The country’s gross international reserves (GIR) level, based on preliminary data, settled at US$86.42 billion as of end-January 2020 from the end-December 2019 GIR level of US$87.84 billion. At this level, the GIR can cover 7.6 months’ worth of imports of goods and services and payments of primary income. It is also equivalent to 5.3 times the country’s short-term external debt based on original maturity and 4 times based on residual maturity.
The month-on-month decline in the GIR level reflected outflows arising from the National Government’s foreign exchange withdrawal, which was used mainly to pay its foreign exchange obligations.
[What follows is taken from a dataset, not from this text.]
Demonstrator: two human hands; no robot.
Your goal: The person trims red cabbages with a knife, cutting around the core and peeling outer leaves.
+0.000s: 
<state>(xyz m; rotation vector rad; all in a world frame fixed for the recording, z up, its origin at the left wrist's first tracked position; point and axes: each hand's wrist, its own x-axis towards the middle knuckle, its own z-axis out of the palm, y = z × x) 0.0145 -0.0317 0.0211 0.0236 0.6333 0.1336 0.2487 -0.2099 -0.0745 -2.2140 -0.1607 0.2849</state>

However, the decline was partially tempered by the BSP’s net foreign exchange purchases from its foreign exchange operations and income from its investments abroad.
Net international reserves (NIR), which refers to the difference between the BSP’s GIR and total short-term liabilities, likewise decreased by US$1.42 billion to US$86.42 billion as of end-January 2020 from the end-December 2019 level of US$87.84 billion.
The final data on GIR are released to the public every 19th day of the month in the Statistics section of the BSP’s website under the Special Data Dissemination Standard (SDDS). If the 19th day of the month falls on a weekend or is a non-working holiday, the release date shall be the working day nearest to the 19th.
Short-term debt based on residual maturity refers to outstanding external debt with original maturity of one year or less, plus principal payments on medium- and long-term loans of the public and private sectors falling due within the next 12 months.